Requirement » Your answer should hold exactly the lines from the one containing "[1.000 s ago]" through the end of the material, and no others.

Source material »
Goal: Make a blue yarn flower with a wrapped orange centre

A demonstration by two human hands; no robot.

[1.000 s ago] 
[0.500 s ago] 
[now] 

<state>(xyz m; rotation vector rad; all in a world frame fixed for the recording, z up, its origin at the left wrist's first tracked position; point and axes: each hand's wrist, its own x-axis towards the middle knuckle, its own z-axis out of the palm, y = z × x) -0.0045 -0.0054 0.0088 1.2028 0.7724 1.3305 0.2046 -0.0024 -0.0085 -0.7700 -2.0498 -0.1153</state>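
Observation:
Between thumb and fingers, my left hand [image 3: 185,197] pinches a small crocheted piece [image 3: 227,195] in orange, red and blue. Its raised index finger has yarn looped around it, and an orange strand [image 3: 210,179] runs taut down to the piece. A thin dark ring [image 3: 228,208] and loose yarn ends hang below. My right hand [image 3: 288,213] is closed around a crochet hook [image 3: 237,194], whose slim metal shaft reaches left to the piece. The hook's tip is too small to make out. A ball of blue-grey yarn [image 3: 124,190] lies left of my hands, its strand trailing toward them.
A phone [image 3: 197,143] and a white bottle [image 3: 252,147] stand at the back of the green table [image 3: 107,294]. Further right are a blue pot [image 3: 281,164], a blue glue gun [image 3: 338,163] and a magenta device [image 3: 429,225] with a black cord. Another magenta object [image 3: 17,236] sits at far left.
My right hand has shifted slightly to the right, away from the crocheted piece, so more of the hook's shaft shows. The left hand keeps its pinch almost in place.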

Task answer »
[1.000 s ago] 
[0.500 s ago] 
[now] 

<state>(xyz m; rotation vector rad; all in a world frame fixed for the recording, z up, its origin at the left wrist's first tracked position; point and axes: each hand's wrist, its own x-axis towards the middle knuckle, its own z-axis out of the palm, y = z × x) -0.0045 -0.0054 0.0088 1.2028 0.7724 1.3305 0.2046 -0.0024 -0.0085 -0.7700 -2.0498 -0.1153</state>
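Observation:
Between thumb and fingers, my left hand [image 3: 185,197] pinches a small crocheted piece [image 3: 227,195] in orange, red and blue. Its raised index finger has yarn looped around it, and an orange strand [image 3: 210,179] runs taut down to the piece. A thin dark ring [image 3: 228,208] and loose yarn ends hang below. My right hand [image 3: 288,213] is closed around a crochet hook [image 3: 237,194], whose slim metal shaft reaches left to the piece. The hook's tip is too small to make out. A ball of blue-grey yarn [image 3: 124,190] lies left of my hands, its strand trailing toward them.
A phone [image 3: 197,143] and a white bottle [image 3: 252,147] stand at the back of the green table [image 3: 107,294]. Further right are a blue pot [image 3: 281,164], a blue glue gun [image 3: 338,163] and a magenta device [image 3: 429,225] with a black cord. Another magenta object [image 3: 17,236] sits at far left.
My right hand has shifted slightly to the right, away from the crocheted piece, so more of the hook's shaft shows. The left hand keeps its pinch almost in place.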

Nothing remains to add to the output.